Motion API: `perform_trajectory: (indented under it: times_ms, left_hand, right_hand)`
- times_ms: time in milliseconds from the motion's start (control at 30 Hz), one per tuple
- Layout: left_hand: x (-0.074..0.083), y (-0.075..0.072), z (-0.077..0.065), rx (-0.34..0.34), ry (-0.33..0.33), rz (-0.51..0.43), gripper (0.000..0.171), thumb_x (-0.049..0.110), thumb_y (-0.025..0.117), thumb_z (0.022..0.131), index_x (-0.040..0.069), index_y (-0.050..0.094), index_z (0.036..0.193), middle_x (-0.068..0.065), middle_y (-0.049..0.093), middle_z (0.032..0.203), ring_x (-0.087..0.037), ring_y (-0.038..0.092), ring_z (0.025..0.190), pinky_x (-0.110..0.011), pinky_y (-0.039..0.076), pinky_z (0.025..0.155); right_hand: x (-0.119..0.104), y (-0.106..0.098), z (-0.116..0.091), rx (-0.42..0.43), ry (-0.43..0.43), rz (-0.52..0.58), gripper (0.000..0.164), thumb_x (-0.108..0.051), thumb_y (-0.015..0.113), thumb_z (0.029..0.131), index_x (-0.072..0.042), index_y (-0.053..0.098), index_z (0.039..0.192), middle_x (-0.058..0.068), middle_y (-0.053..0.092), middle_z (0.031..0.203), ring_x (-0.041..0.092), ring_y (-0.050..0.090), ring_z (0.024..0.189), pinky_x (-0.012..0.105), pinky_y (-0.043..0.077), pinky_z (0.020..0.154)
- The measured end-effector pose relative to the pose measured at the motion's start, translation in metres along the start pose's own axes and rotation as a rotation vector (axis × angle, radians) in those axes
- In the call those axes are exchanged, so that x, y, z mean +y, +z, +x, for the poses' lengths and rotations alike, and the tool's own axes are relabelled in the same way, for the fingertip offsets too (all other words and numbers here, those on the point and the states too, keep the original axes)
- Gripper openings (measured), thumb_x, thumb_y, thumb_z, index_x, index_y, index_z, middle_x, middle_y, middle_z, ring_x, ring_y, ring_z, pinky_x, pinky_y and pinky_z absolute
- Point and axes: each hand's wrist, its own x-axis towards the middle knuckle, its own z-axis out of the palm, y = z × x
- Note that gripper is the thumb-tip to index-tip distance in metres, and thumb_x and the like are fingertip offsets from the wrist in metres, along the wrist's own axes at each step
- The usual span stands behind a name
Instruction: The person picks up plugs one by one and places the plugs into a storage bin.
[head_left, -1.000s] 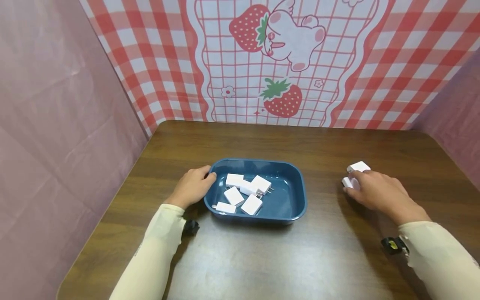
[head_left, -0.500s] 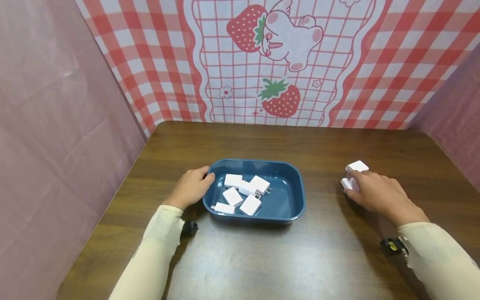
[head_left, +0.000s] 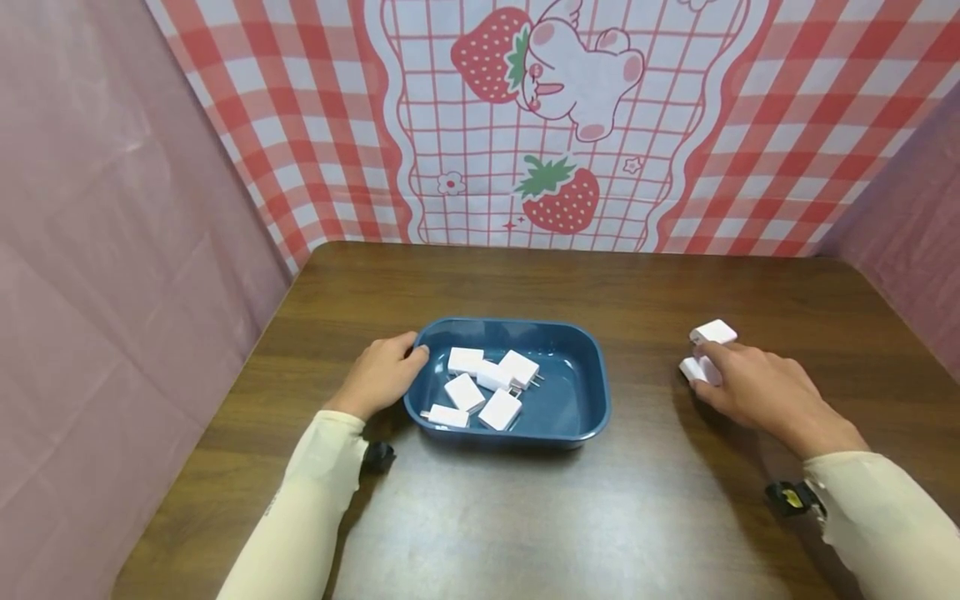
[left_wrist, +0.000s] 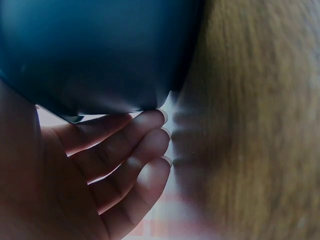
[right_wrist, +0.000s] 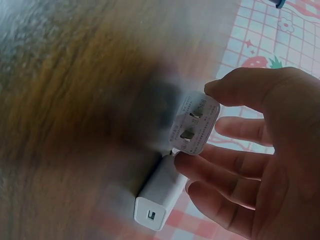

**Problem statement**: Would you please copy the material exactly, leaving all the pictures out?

**Task response**:
Motion API: `perform_trajectory: (indented under it: times_ms, left_hand, right_hand)`
- times_ms: time in milliseconds from the motion's start (control at 30 Hz), one per tuple
- Layout: left_hand: x (-0.074..0.083), y (-0.075..0.072), z (-0.077..0.065), rx (-0.34..0.34), ry (-0.33..0.33), rz (-0.51..0.43), gripper (0.000..0.171), thumb_x (-0.049..0.110), thumb_y (-0.025..0.117), thumb_z (0.022..0.131), index_x (-0.040..0.069), index_y (-0.050..0.094), index_z (0.036..0.193), middle_x (-0.068..0.065), middle_y (-0.049..0.093), middle_z (0.032..0.203), ring_x (-0.087..0.037), ring_y (-0.038..0.092), ring_z (0.025..0.190), pinky_x (-0.110..0.011), pinky_y (-0.039..0.076), pinky_z (0.025..0.155); right_hand: x (-0.119..0.104), y (-0.106..0.098), z (-0.116..0.091), rx (-0.42..0.43), ry (-0.43..0.43), rz (-0.52..0.58), gripper (0.000..0.164), thumb_x (-0.108..0.051), thumb_y (-0.015..0.113), thumb_z (0.029..0.131), index_x (-0.072..0.042), index_y (-0.053..0.098), index_z (0.039..0.192), middle_x (-0.058..0.068), middle_y (-0.053..0.092), middle_z (0.031..0.203), ring_x (-0.041..0.092), ring_y (-0.050..0.090), ring_z (0.024..0.189), pinky_x (-0.012..0.105), pinky_y (-0.043..0.077), pinky_z (0.020..0.154)
- The measured end-effector pose relative to the pose measured at the motion's start, translation in metres along the start pose's own axes and rotation as a rotation vector (axis × angle, radians) in those axes
- In the call those axes are exchanged, so that x, y, z mean +y, +z, +x, for the poses' lengths and rotations alike, and the tool's own axes are relabelled in the same way, for the fingertip offsets too (all other words and numbers here, those on the point and the states too, keep the original axes)
- Gripper openings (measured), thumb_x, thumb_y, thumb_z, index_x, index_y, index_z, middle_x, middle_y, middle_z, ring_x, ring_y, ring_z, pinky_x, pinky_y and pinky_z absolute
- Point and axes: each hand's wrist, its own x-axis towards the middle knuckle, its own z-axis out of the palm, y = z × x
- Note that gripper is the thumb-tip to index-tip distance in metres, and thumb_x and the like are fingertip offsets from the wrist in metres, along the wrist's own axes at each step
- The usual span stands behind a name
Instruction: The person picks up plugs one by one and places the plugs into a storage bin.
[head_left, -1.000s] 
[head_left, -0.500s] 
[head_left, +0.000s] 
[left_wrist, +0.000s] 
[right_wrist, +0.000s] 

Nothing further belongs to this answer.